Listening Well Takes Time
In this busy culture, where our time is so full and there are so many sources of information and conversation, we may feel pressed to “listen fast,” and then shoot back a reply, whether it’s a fired off email, a rapid tweet, or just jumping into the conversation with our thoughts, our response.
But what happens as a result is that words and people get misunderstood. Arguments ensue. Grand, sweeping overreactions and wrong judgments come forth. Some of the threads on social media are astounding, aren’t they when we think of the accusations and assumptions people hurl at one another.
Last Sunday, the pastor at our church gave a wonderful piece of advice.
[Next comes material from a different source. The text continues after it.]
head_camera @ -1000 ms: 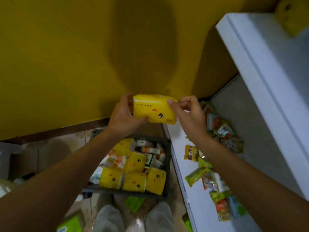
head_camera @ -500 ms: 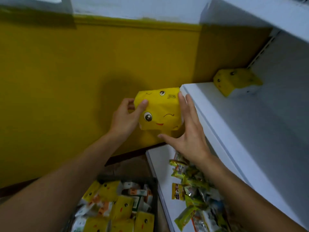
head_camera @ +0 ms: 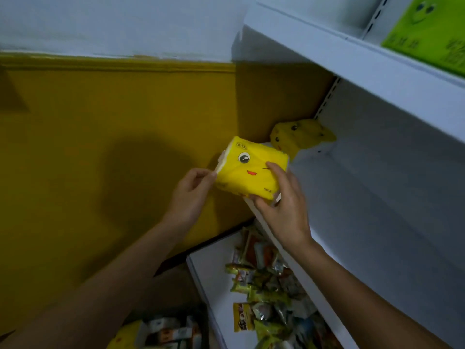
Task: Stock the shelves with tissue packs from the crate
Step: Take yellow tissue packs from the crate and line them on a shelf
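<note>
White middle shelf (head_camera: 364, 197): yellow tissue pack (head_camera: 300, 137) in back corner. Lower shelf (head_camera: 211, 278): snack packets (head_camera: 264, 293). Top shelf (head_camera: 352, 54): green pack (head_camera: 427, 31).

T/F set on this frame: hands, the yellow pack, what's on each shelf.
1. Both hands hold the yellow tissue pack. True: left hand at its left end, right hand over its right side.
2. The middle shelf has no packs yet. False: one yellow pack sits in its back corner.
3. The green pack sits on the top shelf. True.
4. The bottom shelf holds tissue packs. False: it holds snack packets.
</note>
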Action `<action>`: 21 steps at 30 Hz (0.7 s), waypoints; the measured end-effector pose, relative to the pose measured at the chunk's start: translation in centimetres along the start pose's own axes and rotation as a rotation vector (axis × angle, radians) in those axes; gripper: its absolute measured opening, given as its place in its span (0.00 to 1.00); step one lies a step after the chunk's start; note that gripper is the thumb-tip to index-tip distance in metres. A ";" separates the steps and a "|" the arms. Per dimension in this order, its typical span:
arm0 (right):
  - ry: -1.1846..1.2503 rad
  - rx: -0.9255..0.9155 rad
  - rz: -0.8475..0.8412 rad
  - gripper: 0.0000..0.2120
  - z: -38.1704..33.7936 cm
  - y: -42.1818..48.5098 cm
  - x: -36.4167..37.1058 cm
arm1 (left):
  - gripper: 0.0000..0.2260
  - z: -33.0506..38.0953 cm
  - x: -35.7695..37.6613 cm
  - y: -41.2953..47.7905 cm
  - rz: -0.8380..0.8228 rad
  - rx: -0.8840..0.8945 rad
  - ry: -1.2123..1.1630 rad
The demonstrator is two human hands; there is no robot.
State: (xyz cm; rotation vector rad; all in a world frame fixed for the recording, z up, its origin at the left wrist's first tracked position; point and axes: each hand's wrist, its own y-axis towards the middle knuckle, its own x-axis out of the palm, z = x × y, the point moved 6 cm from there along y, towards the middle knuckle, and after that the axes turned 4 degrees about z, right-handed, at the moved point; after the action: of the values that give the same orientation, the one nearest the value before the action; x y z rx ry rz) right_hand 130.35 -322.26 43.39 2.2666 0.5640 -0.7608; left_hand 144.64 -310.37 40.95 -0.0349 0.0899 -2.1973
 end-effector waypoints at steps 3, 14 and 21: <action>-0.009 0.084 0.031 0.32 2.4 2.4 -0.4 | 0.04 -1.4 2.6 0.5 -0.037 -0.003 0.029; 0.015 0.389 -0.054 0.34 8.6 8.1 3.1 | 0.09 -4.5 8.0 3.6 -0.118 0.027 0.169; -0.115 0.418 -0.112 0.37 9.4 10.4 4.0 | 0.12 -5.9 7.6 5.0 -0.097 -0.058 0.174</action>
State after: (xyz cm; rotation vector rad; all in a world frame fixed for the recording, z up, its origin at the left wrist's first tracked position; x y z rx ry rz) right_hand 135.88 -335.31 39.84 2.5611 0.5182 -1.1461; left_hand 143.88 -319.12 34.58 0.1228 0.2540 -2.2913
He just said, “Pray before you post.” This is a vital way to stop fighting and start listening.
Listening Well Takes Love
A number of years ago, a retired pastor and his wife joined the congregation that I was leading. He was moving further and further away from his fundamentalist Baptist roots and more and more towards what would be called liberal theology. I, on the other hand, was moving away from my more liberal thinking youth to conservative theology and conservative perspectives on many issues. And I was going deeper into the charismatic expression of our Christian faith.
You would think the two of us would have clashed. I’ll admit sometimes my eyebrows were raised at some of Pastor Cal’s statements. I think his eyebrows were raised at some of mine. But he became one of my deepest supporters. If he didn’t understand where I was going with something, he loved me.
I felt the same about him. He and his wife became two dear friends. We could talk about where we differed without abandoning or berating each other. It was so refreshing and so like heaven where all sorts of different people will gather around the throne.
Good Listening Is Truly a Decision
What made this friendship and deep active listening possible was a decision on both our parts to get beneath words and understand how we each had arrived at our perspectives and why they were important to us. That commitment to love kept two very different people in the bond of friendship. We had no need to stop fighting and start listening because hearing and loving one another was the most important thing to us.
Active listening takes a determination to truly hear all of what the other person has to say. It takes thinking about it and perhaps speaking it back to the other person. “Am I hearing you right? Is this what you are saying?” It takes a commitment to care about discovering their deepest thoughts.
Loving people while debating ideas is the better way to live.